Pria yang dipanggil bos itu tersenyum sinis. Masih belum jelas sosok dari bos tersebut. Ia masih membelakangi pintu dan menatap berkas yang berisi biodata gadis yang akan dijadikan sitaan. Namun, dari postur tubuh dan lengannya, dapat disimpulkan jika ia sangat sehat. Dari lehernya yang bersih dan rambutnya yang mengkilat rapi, dapat disimpulkan jika pria itu sangat fashionable.

"Bawa dia ke hadapan saya!"

Teriakan dari workspace membuat mereka termangu. Si tato Spongebob sigap menangkap kembali gadis tersebut. Lalu pria tinggi kurus membuka pintu workspace.

"Hei! Lepas! Lepaskan aku! Tolooong!" Ia kembali meronta. Namun percuma saja, tenaganya jelas tidak sebanding.

"Dudukan dia di sofa! Pastikan dia tidak bisa begerak dan tidak merusak barang-barangku!" titahnya saat anak buahnya berhasil membawa gadis itu ke ruang kerjanya.
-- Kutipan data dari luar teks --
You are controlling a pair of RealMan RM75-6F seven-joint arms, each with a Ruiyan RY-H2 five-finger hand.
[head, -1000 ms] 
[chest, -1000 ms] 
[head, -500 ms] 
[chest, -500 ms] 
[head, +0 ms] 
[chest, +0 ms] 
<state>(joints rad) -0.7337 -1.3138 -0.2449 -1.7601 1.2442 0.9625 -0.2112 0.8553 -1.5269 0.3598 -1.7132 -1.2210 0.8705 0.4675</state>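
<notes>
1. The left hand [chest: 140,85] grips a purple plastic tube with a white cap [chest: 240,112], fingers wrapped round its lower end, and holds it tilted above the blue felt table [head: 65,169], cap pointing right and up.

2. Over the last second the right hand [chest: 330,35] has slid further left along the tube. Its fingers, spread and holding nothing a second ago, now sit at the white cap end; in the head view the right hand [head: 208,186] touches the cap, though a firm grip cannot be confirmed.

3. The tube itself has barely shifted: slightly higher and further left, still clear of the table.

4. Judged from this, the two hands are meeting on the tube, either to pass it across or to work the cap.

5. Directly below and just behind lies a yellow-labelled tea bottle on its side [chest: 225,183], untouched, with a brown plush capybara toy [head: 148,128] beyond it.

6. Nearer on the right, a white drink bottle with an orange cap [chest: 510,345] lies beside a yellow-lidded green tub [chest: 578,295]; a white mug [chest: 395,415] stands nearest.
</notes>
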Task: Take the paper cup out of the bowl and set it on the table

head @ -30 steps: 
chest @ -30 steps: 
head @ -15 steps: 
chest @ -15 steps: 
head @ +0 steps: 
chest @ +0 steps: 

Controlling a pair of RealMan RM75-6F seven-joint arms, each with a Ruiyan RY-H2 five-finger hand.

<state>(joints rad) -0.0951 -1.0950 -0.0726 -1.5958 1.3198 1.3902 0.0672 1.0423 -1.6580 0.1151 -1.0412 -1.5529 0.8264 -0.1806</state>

"Baik, Bos." Lalu pria yang membawa pistol mengambil tali dan mengikat kaki serta tangan gadis tersebut.

"Lepas! Hwaa! Mamaaa, Papa, huuu."

"Berisik! Diam kamu!" Pria yang membelakangi itu beterik. Ia ternyata tidak menyukai kebisingan.

"Ini mulutku! Terserah aku mau bicara apa!" Gadis itu tidak mau kalah.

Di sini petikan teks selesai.